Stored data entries

□ □ □ □

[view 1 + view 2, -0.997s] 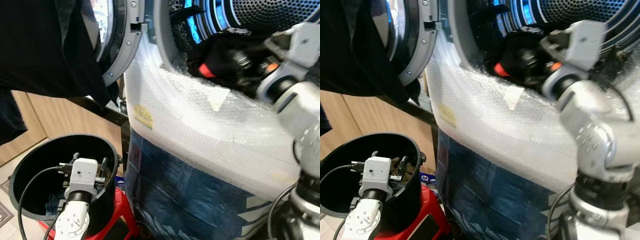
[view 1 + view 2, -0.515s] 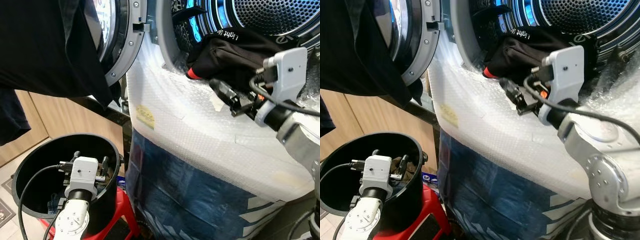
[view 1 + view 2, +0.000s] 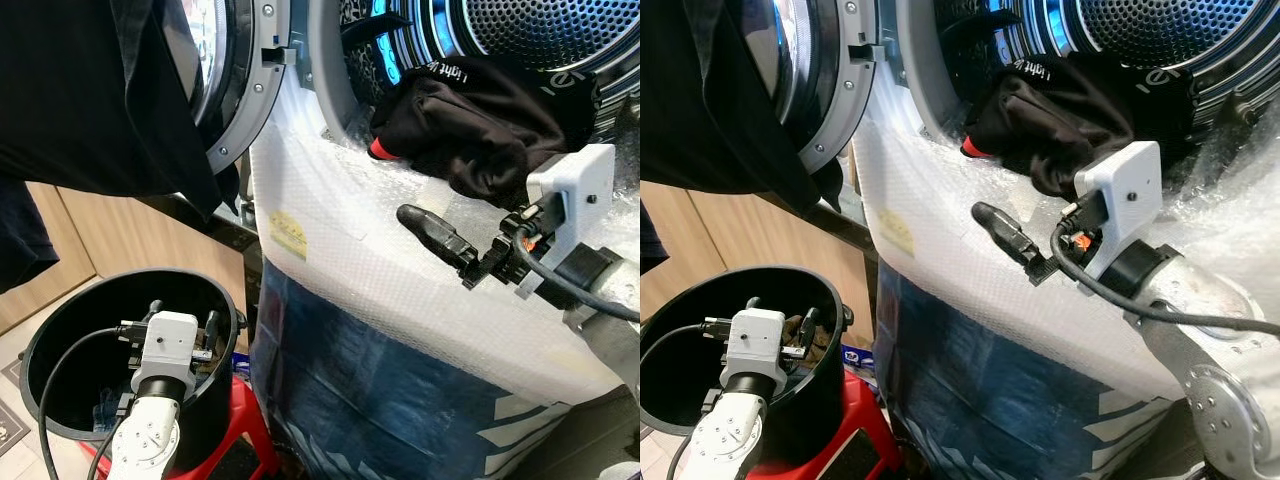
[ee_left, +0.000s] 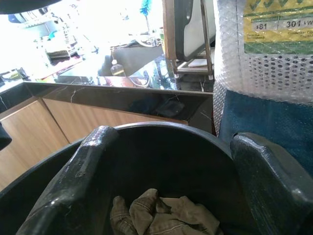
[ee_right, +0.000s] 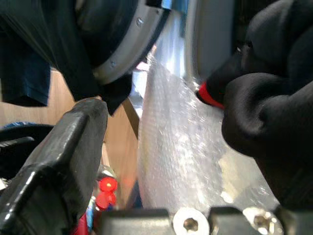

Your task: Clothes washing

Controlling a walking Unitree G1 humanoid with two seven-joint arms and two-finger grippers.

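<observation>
A black garment (image 3: pixel 480 120) with a small red bit hangs half out of the washing machine drum (image 3: pixel 540 30), draped over the lip of the round opening. The machine's front is wrapped in bubble wrap (image 3: pixel 400 270), with blue wrapping below it.

The right hand (image 3: pixel 432 232) hovers in front of the bubble wrap, just below the black garment and not touching it. One black finger (image 3: pixel 1005 235) sticks out toward the machine. In the right wrist view the fingers are spread apart with nothing between them, and the garment (image 5: pixel 274 112) sits just past one of them.

The open washer door (image 3: pixel 235 90) is up and to the left of the right hand. A dark cloth (image 3: pixel 90 100) hangs over the door and covers most of it.

The left hand (image 3: pixel 178 335) is low down, well apart from the right hand, inside the top of a black bucket (image 3: pixel 60 320). Its two fingers (image 4: pixel 88 166) are spread wide and hold nothing. Below them, at the bottom of the bucket, lies a crumpled tan-green piece of clothing (image 4: pixel 161 218). The bucket stands on a red stool (image 3: pixel 245 430), right next to the blue-wrapped front of the machine.

Beyond the left hand, in its wrist view, is a dark bench (image 4: pixel 117 95) with wooden cupboard fronts under it.
</observation>
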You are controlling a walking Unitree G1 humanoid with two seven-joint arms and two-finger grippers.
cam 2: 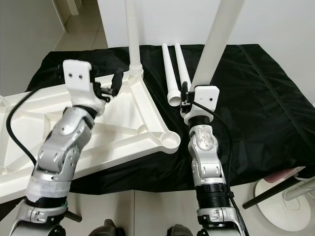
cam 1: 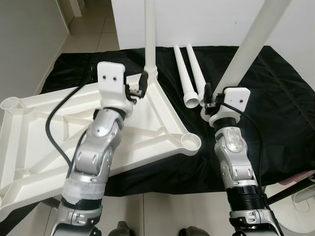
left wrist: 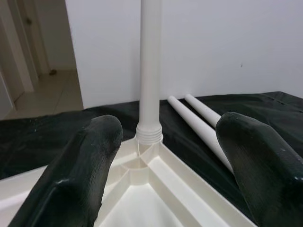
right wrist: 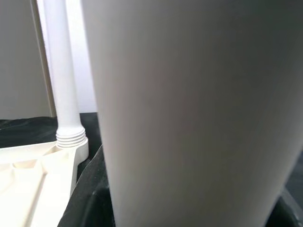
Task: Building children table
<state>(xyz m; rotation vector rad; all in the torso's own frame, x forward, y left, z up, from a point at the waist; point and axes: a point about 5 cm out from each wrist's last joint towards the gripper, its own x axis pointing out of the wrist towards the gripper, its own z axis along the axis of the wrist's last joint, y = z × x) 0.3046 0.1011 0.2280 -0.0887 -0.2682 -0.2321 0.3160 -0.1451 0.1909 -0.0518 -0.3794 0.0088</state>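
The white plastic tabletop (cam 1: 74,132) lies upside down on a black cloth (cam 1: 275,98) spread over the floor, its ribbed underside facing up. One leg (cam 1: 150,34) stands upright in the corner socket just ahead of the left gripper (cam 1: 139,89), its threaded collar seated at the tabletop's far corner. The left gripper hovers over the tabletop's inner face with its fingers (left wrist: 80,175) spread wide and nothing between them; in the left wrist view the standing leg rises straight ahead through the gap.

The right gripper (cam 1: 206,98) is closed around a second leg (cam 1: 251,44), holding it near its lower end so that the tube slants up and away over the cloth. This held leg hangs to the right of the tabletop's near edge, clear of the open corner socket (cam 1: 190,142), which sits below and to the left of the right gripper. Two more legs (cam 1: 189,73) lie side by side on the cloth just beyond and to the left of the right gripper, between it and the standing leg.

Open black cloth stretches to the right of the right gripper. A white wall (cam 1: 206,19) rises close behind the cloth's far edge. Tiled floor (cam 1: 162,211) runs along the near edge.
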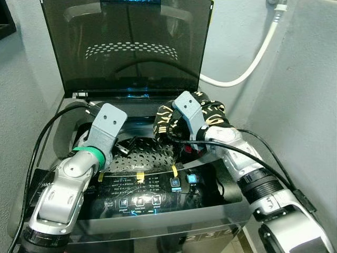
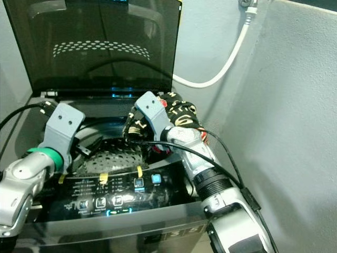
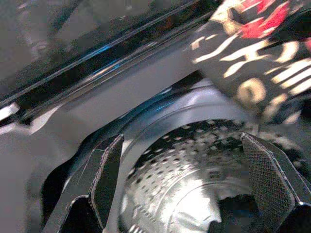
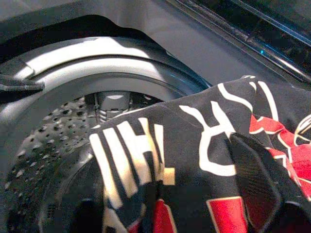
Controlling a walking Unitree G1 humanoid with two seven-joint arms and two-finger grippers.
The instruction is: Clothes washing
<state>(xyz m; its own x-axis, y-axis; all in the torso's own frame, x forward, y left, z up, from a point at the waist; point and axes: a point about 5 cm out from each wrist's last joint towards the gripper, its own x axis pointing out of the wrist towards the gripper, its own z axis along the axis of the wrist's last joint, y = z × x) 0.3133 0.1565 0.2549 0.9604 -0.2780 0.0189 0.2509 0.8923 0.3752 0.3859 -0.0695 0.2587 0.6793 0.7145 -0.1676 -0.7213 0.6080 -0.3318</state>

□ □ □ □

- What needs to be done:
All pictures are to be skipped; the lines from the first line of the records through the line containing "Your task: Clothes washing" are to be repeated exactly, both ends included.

- The answer:
[view 1 + view 2, -0.997s] 
[view 1 + view 2, -0.515s] 
[view 1 + view 2, +0.000s] 
[ee_left, +0.000s] 
[ee_right, +0.000s] 

Your task: Clothes washing

Work on this exercise has been completed.